Specifically, resources will expand the Department’s medical support and evacuation capacity to our embassies in the affected region, provide additional repatriation assistance for U.S. citizens stranded in the region and needing to return home, and other diplomatic operation needs, including supporting the ECU.

The base request for the fourth pillar, Ensuring Global Health Security in West Africa, includes $62 million to support preparedness and capacity building activities in Liberia, Sierra Leone and Guinea. We are also requesting $278 million to advance the Global Health Security Agenda and prevent spread of Ebola to other vulnerable nations and to establish capacity to prevent, detect and rapidly respond to outbreaks before they become epidemics that threaten the United States.

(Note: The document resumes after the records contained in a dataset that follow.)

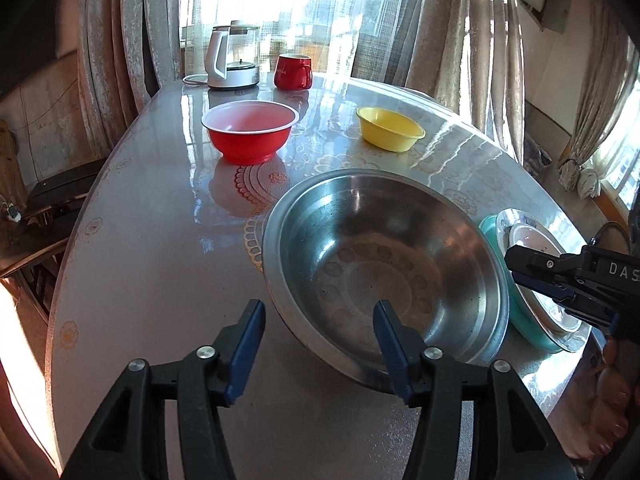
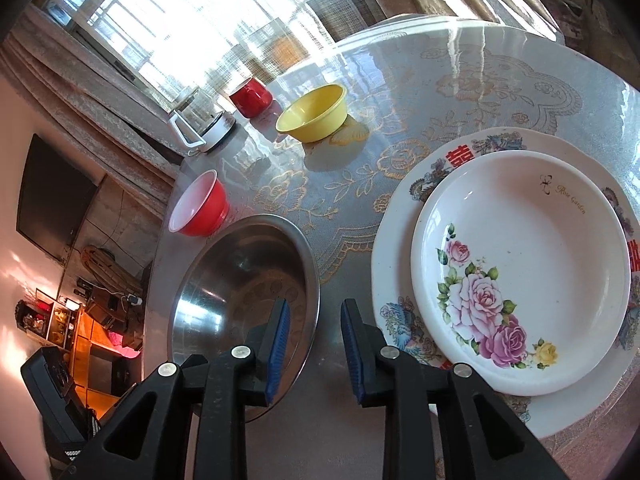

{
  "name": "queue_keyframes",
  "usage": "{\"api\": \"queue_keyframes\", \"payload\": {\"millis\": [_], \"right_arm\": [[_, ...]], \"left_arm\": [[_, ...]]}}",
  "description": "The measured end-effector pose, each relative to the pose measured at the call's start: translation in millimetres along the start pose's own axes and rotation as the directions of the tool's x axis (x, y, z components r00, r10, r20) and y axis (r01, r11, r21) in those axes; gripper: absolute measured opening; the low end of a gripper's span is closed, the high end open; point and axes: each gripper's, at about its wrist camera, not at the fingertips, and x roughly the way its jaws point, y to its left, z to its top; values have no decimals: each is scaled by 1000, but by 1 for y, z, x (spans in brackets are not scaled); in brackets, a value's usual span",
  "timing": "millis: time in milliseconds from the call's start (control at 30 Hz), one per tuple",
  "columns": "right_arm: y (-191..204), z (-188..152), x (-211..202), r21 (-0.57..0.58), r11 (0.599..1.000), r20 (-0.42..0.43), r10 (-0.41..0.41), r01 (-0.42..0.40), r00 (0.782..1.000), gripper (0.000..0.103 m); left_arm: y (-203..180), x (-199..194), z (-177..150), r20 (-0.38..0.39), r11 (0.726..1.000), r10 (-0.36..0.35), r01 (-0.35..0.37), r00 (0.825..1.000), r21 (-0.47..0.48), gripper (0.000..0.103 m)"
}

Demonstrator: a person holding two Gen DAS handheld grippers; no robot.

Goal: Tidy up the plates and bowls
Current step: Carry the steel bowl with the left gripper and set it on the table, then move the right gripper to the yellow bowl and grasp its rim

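Note:
A wide steel bowl (image 1: 380, 264) (image 2: 240, 280) sits on the round table near its front edge. My left gripper (image 1: 318, 320) is open and straddles the bowl's near rim, with one finger inside, one outside and neither pad touching. My right gripper (image 2: 314, 320) (image 1: 514, 270) is also open, astride the bowl's right rim, with a gap on both sides. Just right of the bowl, a small rose-patterned plate (image 2: 520, 272) lies on a larger patterned plate (image 2: 400, 240). In the left wrist view a teal plate (image 1: 492, 236) shows under them.
A red bowl (image 1: 250, 132) (image 2: 200, 206) and a yellow bowl (image 1: 390, 128) (image 2: 312, 114) stand farther back on the lace-covered table (image 1: 160, 280). A red mug (image 1: 293, 72) and a glass kettle (image 1: 232, 58) sit at the far edge by the curtained window. A person's bare foot (image 1: 612, 412) shows below the table's right edge.

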Motion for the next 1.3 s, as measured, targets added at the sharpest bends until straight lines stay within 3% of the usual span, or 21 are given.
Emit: {"api": "queue_keyframes", "payload": {"millis": [133,467,933,1167,1300], "right_arm": [[1,3,-1,-8,1000,4,2,-2,1000,27],[6,27,-4,-73,995,26,-70,71,997,29],[-6,59,12,-60,994,28,-93,95,995,30],[3,103,29,-101,985,41,-135,138,990,33],[6,132,51,-121,974,18,-191,191,982,33]], "left_arm": [[0,-6,3,25,1000,16,-16,1000,10,60],[5,-3,26,8,995,95,-95,995,13,77],[9,9,50,-23,995,94,-95,995,-43,79],[8,19,72,-28,993,108,-109,994,-39,83],[18,30,90,-68,990,100,-106,993,-96,83]]}}
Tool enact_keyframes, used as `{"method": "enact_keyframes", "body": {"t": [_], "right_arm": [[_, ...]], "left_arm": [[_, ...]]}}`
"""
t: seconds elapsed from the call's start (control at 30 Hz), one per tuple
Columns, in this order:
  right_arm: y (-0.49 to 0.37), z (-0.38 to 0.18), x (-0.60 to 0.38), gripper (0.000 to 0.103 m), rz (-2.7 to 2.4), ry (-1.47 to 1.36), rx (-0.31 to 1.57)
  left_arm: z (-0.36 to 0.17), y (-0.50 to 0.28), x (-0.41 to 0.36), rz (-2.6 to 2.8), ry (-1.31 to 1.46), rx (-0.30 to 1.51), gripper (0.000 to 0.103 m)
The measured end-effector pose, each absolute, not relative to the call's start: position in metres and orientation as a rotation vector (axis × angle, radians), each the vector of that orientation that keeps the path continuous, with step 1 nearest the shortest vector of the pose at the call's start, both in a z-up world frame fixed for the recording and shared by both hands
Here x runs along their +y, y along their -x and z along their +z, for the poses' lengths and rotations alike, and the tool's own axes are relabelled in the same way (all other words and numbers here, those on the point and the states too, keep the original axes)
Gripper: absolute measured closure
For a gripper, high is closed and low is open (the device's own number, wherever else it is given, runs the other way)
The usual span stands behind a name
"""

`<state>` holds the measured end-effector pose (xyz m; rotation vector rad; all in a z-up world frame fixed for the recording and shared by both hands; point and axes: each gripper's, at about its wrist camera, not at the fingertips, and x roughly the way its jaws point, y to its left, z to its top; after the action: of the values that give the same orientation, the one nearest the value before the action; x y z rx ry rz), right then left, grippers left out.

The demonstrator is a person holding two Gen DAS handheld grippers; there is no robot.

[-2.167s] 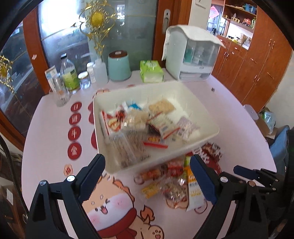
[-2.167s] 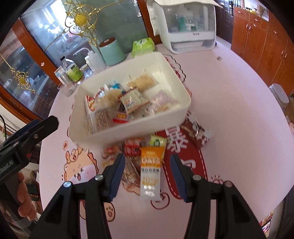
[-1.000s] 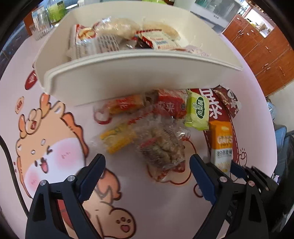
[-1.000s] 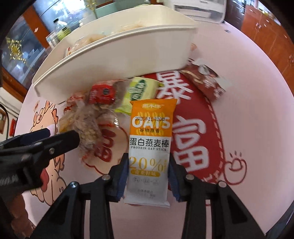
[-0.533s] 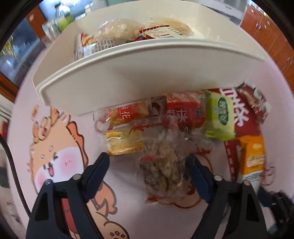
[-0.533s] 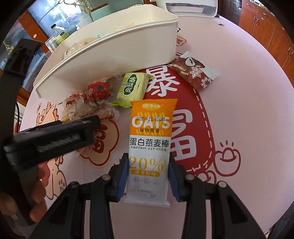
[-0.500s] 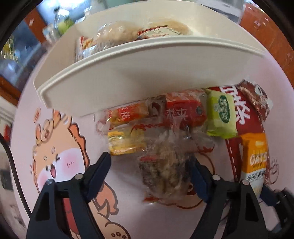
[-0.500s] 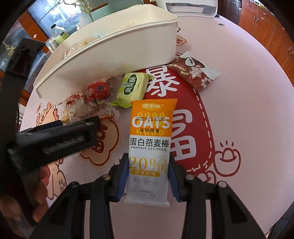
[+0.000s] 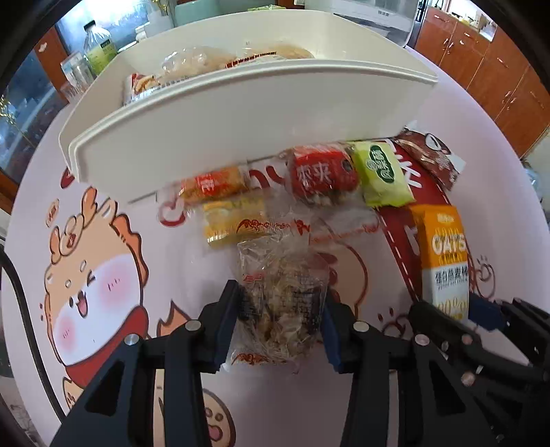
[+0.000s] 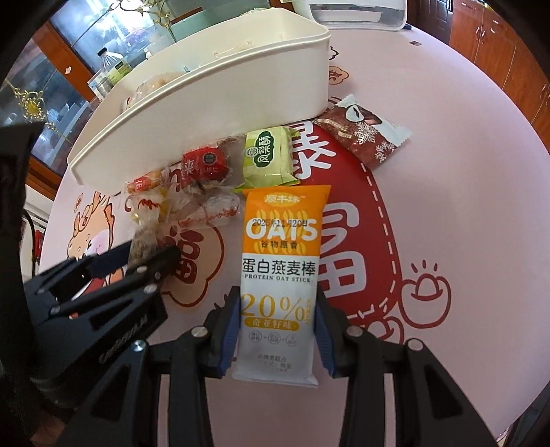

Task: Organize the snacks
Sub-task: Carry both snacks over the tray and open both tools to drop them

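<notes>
My left gripper [image 9: 279, 325] is shut on a clear bag of brown snack [image 9: 280, 302] lying on the table mat. My right gripper [image 10: 276, 330] is shut on the lower end of an orange-and-white OATS bar [image 10: 280, 261], also seen in the left wrist view [image 9: 445, 254]. The white bin [image 9: 240, 113] with several packets inside stands just beyond. Loose packets lie at its front wall: an orange one [image 9: 213, 184], a yellow one [image 9: 233, 220], a red one [image 9: 323, 173], a green one [image 9: 381, 173] and a brown one [image 9: 429, 154]. The left gripper shows in the right wrist view [image 10: 151, 258].
A pink round table [image 10: 464, 165] with cartoon prints carries everything. Bottles and jars [image 9: 98, 48] stand behind the bin at the left. A white appliance [image 10: 357, 10] stands at the back. Wooden cabinets [image 9: 498, 68] are to the right.
My left gripper has closed its fingers from wide open onto the clear snack bag. My right gripper stays shut on the OATS bar.
</notes>
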<state>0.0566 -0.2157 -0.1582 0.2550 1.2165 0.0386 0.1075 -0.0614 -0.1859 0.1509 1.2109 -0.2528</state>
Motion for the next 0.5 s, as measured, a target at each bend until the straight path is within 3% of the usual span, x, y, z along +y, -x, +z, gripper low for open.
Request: {"method": "enact_keyframes", "body": {"t": [0.23,0.5], "right_arm": [[-0.047,-0.137,-0.219,0.064,0.040,-0.266,1.173],[-0.050,-0.098,-0.208,0.064,0.062,-0.300,1.095]], "left_arm": [[-0.157,-0.093,-0.035,-0.314,-0.105,1.202,0.061],[-0.074,-0.115,0.005,-0.362,-0.098,1.064,0.061]]}}
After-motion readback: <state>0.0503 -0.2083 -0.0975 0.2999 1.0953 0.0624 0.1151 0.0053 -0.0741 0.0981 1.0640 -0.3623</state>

The $62 million will be used to strengthen laboratory diagnosis, case investigation, effective hospital isolation and care to suspect cases, and social awareness messaging. This part of our request also supports public outreach to share facts about Ebola in West Africa, making use of both traditional media sources such as radio and television, and sources that to us are non-traditional, such as messaging in local languages for public outreach and delivery of educational information, but that serve as effective media in the region. Programs such as local-language outreach and having musicians articulate best practices on prevention and treatment of the disease help to relay important information to the public on the realities of Ebola.

The $278 million will provide further support for preventing the spread of Ebola in West Africa and in other vulnerable nations and transit hubs. It will also help us to urgently establish what is needed in the highest priority countries to prevent us from being in this position ever again. This includes the development and testing of national Ebola Preparedness Plans in collaboration with the CDC.

The Ebola epidemic in West Africa has heightened awareness and concern about the preparedness systems and health care infrastructure necessary for managing the possible introduction of the Ebola virus into a previously unaffected country. Countries neighboring Liberia, Sierra Leone and Guinea, as well as nations that are home to high population density and transport hubs are especially concerned about the virus crossing borders and further expanding and accelerating the spread. The Global Health Security Agenda (GHSA) was specifically designed to urgently accelerate capacity needed to deter crises like the one that has unfolded in West Africa, and this already existing mechanism will help us to leverage our requested investment against that of international partners.

As the epidemic has dramatically increased the level of programming required, our emergency request includes $278 million to support the preparedness planning and efforts by GHSA for high-risk countries in West Africa, as well as other vulnerable countries. As President Obama has stated, “this epidemic underscores – vividly and tragically – what we already knew, which is, in a world as interconnected as ours, outbreaks anywhere, even in the most remote villages and the remote corners of the world, have the potential to impact everybody, every nation.”

Using a combination of regional planning meetings, web-based training, and direct country level technical assistance countries will be able to develop and test national Ebola Preparedness and Response Plans. By mid-2015 all 14 neighboring West African countries would have detailed Ebola preparedness plans, at least one laboratory capable of detecting the Ebola virus, and trained personnel at border sites to identify and manage suspect cases.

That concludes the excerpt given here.